Work to complete: Transcribe the entries that follow exactly as they appear, minus pictures.

Records from a collection:
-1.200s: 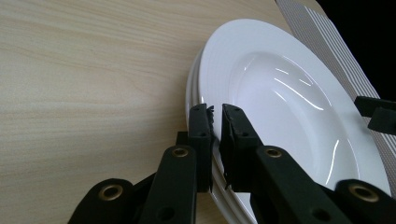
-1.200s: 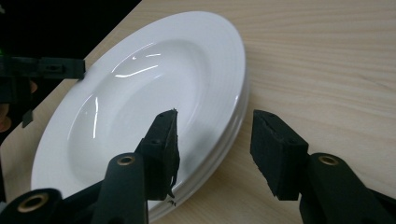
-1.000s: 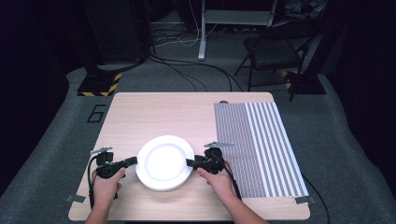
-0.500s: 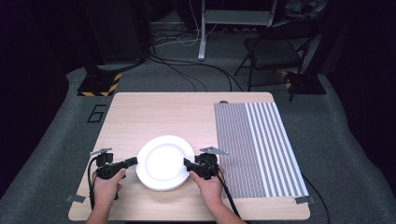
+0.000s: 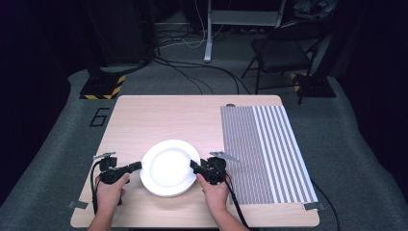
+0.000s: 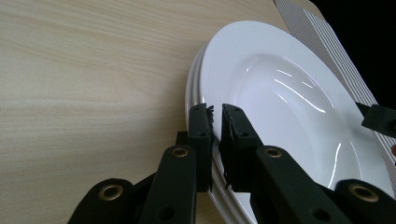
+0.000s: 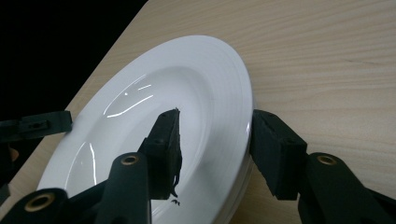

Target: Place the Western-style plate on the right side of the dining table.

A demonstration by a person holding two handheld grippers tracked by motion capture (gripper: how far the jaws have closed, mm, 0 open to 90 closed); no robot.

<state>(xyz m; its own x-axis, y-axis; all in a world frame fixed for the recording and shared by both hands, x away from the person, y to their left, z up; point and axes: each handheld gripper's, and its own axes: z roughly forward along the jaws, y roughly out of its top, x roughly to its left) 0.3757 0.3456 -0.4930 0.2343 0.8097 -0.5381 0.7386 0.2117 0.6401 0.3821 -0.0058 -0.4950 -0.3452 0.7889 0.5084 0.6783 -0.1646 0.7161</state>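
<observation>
Plate stack (image 5: 167, 168) sat near tabletop (image 5: 159, 118) front edge. My left gripper (image 6: 216, 122) fingers pinched top plate rim; right gripper (image 7: 215, 140) fingers wide, astride rim. Risk judged: one-sided lift, top plate tilts, slips.

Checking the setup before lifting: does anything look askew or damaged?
Nothing looks damaged. The white plates sit in a slightly uneven stack, lower rims peeking out at the left hand-held gripper. The striped mat lies flat.

Numeral "6" marked on grey floor (image 5: 57, 159) left of table (image 5: 159, 115); no other readable text.
</observation>
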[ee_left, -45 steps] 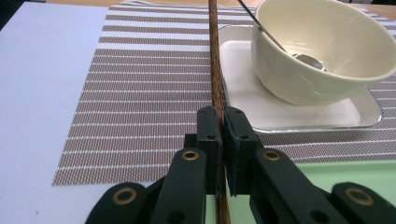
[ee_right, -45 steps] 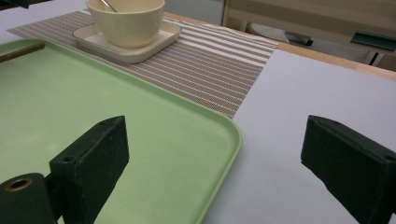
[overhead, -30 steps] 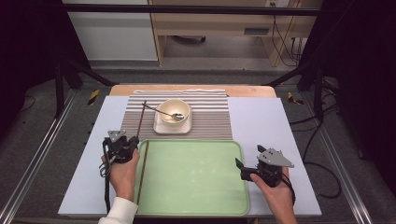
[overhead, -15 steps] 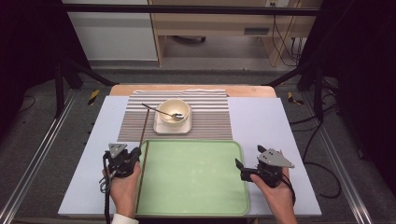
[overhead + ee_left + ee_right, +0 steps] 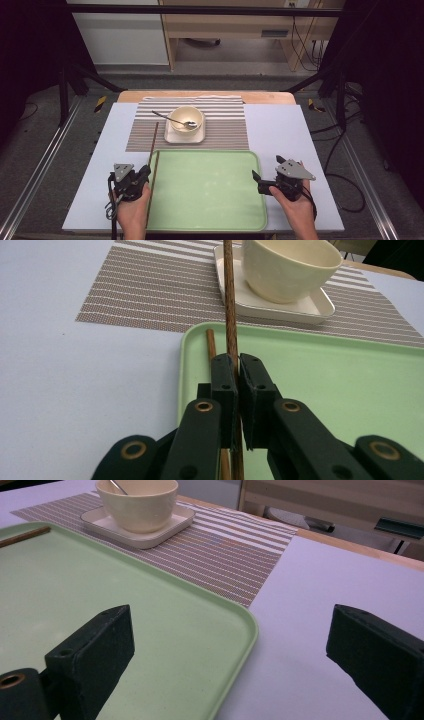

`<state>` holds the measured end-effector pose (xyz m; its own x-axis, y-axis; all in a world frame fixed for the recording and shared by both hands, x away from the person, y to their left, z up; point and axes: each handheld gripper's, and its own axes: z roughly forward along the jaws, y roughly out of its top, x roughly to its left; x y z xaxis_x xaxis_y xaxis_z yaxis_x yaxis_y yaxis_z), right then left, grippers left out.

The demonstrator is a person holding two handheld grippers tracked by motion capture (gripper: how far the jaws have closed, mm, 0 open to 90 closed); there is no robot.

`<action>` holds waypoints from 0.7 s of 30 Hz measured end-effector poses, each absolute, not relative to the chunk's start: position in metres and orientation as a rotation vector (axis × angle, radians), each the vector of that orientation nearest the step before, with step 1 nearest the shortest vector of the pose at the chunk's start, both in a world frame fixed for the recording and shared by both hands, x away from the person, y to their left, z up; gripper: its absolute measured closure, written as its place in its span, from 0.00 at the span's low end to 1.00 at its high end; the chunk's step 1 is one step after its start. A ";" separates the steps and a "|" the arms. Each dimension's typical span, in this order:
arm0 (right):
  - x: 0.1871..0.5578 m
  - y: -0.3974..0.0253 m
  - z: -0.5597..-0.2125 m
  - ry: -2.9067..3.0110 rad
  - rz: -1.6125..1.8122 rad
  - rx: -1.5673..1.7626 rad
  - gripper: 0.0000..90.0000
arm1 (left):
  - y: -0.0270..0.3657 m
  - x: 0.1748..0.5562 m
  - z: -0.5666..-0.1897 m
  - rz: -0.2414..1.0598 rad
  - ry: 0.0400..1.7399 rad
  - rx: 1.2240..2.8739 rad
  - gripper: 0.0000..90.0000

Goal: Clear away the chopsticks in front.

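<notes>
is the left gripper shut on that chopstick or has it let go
Shut on it: in the left gripper view the left gripper has its jaws pressed against the chopstick, which runs up between them over the green tray.

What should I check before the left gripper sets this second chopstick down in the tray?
1. Grip: left gripper shut on the held chopstick: ok.
2. First chopstick already lies inside the green tray along its left edge: ok.
3. Held chopstick lined up beside the first one: ok.
4. Held chopstick's far end past the tray rim, over the striped mat: not ok.
5. Clearance from the bowl and its plate: cannot tell.
6. Right gripper open, over the tray's right edge, clear: ok.
</notes>
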<state>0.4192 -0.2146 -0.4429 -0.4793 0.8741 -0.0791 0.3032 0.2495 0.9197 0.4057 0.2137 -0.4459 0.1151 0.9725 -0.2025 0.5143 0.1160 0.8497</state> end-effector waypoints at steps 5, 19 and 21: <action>0.420 -0.215 -0.443 1.918 1.216 1.073 0.06 | 0.204 0.399 -0.446 0.644 1.503 1.514 0.95; 0.419 -0.214 -0.442 1.926 1.237 1.061 0.07 | 0.181 0.383 -0.447 0.649 1.490 1.527 0.95; 0.418 -0.214 -0.442 1.925 1.239 1.059 0.07 | 0.180 0.381 -0.448 0.647 1.494 1.532 0.95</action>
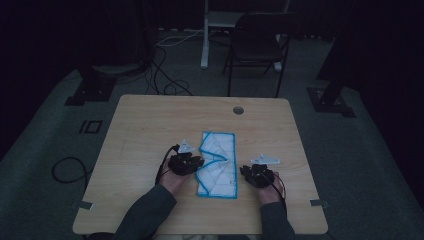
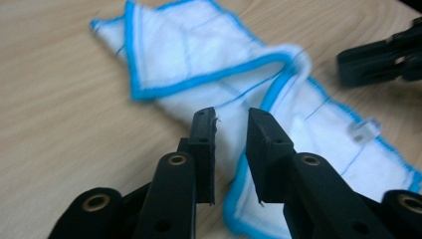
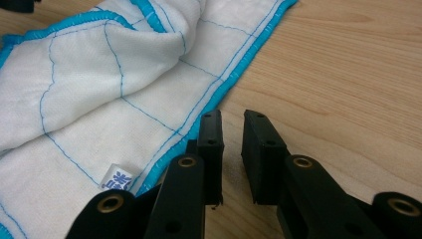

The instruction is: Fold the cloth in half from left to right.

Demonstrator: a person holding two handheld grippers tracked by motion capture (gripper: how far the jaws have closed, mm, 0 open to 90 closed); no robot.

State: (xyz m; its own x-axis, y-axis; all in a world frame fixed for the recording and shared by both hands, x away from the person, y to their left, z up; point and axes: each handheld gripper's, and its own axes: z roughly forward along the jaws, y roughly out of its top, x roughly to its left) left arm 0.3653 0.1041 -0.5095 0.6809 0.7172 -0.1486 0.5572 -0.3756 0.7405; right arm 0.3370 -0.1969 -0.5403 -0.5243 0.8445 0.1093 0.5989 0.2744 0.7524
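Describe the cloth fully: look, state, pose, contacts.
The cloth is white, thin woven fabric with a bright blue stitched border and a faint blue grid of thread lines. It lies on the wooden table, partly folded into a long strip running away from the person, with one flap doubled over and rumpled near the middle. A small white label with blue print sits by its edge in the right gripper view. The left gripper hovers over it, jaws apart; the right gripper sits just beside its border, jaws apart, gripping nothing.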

Exercise answer:
-1.200s: 
-1.200s: 
-1.000s: 
-0.500s: 
+0.000s: 
+0.000s: 
+0.000s: 

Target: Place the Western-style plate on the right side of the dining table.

A demonstration by a person holding two handheld grippers tracked by motion capture (gripper: how far the jaws have closed, mm, 0 open to 90 closed); no robot.

<state>(xyz m; its own x-axis, y-axis; all in a world frame fixed for the recording and shared by both hands, x away from the person, y to their left, z up; point and axes: each handheld gripper's, and its own axes: z roughly forward along the jaws, y roughly out of its top, x roughly to its left) 0.3757 0.3456 -0.4930 0.2343 0.8097 -0.5381 0.7386 0.2117 0.6401 0.3821 -0.0058 -0.4950 -0.3452 0.7889 0.5084 0.6783 -0.1646 0.7161</state>
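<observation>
Plate stack (image 5: 167, 168) sat near tabletop (image 5: 159, 118) front edge. My left gripper (image 6: 216, 122) fingers pinched top plate rim; right gripper (image 7: 215, 140) fingers wide, astride rim. Risk judged: one-sided lift, top plate tilts, slips.

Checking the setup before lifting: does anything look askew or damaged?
Nothing looks damaged. The white plates sit in a slightly uneven stack, lower rims peeking out at the left hand-held gripper. The striped mat lies flat.

Numeral "6" marked on grey floor (image 5: 57, 159) left of table (image 5: 159, 115); no other readable text.
</observation>
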[ee_left, -45 steps] 
[ee_right, -45 steps] 
[overhead, -30 steps] 
[overhead, -15 steps] 
[overhead + ee_left + ee_right, +0 steps] 

`<state>` holds the measured end-effector pose (xyz m; its own x-axis, y-axis; all in a world frame fixed for the recording and shared by both hands, x away from the person, y to their left, z up; point and axes: each handheld gripper's, and its own axes: z roughly forward along the jaws, y roughly out of its top, x roughly to its left; x y z xaxis_x xaxis_y xaxis_z yaxis_x yaxis_y yaxis_z), right then left, grippers left out.

The demonstrator is a person holding two handheld grippers tracked by motion capture (gripper: how far the jaws have closed, mm, 0 open to 90 closed); there is no robot.

`<action>` holds waypoints from 0.7 s of 30 Hz measured end-effector poses, each absolute, not relative to the chunk's start: position in metres and orientation as a rotation vector (axis × angle, radians), each the vector of that orientation nearest the step before, with step 1 nearest the shortest vector of the pose at the chunk's start, both in a world frame fixed for the recording and shared by both hands, x away from the person, y to their left, z up; gripper: its absolute measured closure, written as its place in its span, from 0.00 at the span's low end to 1.00 at its high end; the chunk's step 1 is one step after its start. A ";" separates the steps and a "|" the arms. Each dimension's typical span, in this order:
arm0 (right):
  - x: 0.1871..0.5578 m
  - y: -0.3974..0.0253 m
  - z: -0.5597..-0.2125 m
  - ry: -2.9067..3.0110 rad
  - rz: -1.6125..1.8122 rad
  - rx: -1.5673..1.7626 rad
  - gripper: 0.0000..90.0000
arm1 (left):
  - y: -0.0270..0.3657 m
  - x: 0.1748..0.5562 m
  - z: -0.5666..-0.1897 m
  - rz: -0.2414..1.0598 rad
  - ry: 0.0400..1.7399 rad
  - rx: 1.2240..2.8739 rad
  - gripper: 0.0000..90.0000

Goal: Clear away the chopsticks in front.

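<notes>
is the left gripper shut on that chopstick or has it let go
Shut on it: in the left gripper view the left gripper has its jaws pressed against the chopstick, which runs up between them over the green tray.

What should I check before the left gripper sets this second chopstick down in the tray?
1. Grip: left gripper shut on the held chopstick: ok.
2. First chopstick already lies inside the green tray along its left edge: ok.
3. Held chopstick lined up beside the first one: ok.
4. Held chopstick's far end past the tray rim, over the striped mat: not ok.
5. Clearance from the bowl and its plate: cannot tell.
6. Right gripper open, over the tray's right edge, clear: ok.
</notes>
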<state>0.4192 -0.2146 -0.4429 -0.4793 0.8741 -0.0791 0.3032 0.2495 0.9197 0.4057 0.2137 -0.4459 0.1151 0.9725 -0.2025 0.5143 0.1160 0.8497</state> end-effector waypoints at steps 5, 19 and 21: <action>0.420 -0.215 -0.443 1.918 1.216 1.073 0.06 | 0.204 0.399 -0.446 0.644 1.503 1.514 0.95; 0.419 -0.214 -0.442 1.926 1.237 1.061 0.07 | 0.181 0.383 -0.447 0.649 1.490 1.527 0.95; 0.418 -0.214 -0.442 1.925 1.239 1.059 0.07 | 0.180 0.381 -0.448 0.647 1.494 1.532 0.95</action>

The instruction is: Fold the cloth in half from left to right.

Demonstrator: a person holding two handheld grippers tracked by motion capture (gripper: how far the jaws have closed, mm, 0 open to 90 closed); no robot.

State: (xyz m; its own x-axis, y-axis; all in a world frame fixed for the recording and shared by both hands, x away from the person, y to their left, z up; point and axes: each handheld gripper's, and its own axes: z roughly forward along the jaws, y roughly out of its top, x roughly to its left) left arm 0.3653 0.1041 -0.5095 0.6809 0.7172 -0.1486 0.5572 -0.3756 0.7405; right arm 0.3370 -0.1969 -0.5403 -0.5243 0.8445 0.1093 0.5989 0.2744 0.7524
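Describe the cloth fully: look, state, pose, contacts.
The cloth is white, thin woven fabric with a bright blue stitched border and a faint blue grid of thread lines. It lies on the wooden table, partly folded into a long strip running away from the person, with one flap doubled over and rumpled near the middle. A small white label with blue print sits by its edge in the right gripper view. The left gripper hovers over it, jaws apart; the right gripper sits just beside its border, jaws apart, gripping nothing.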

No further answer is expected.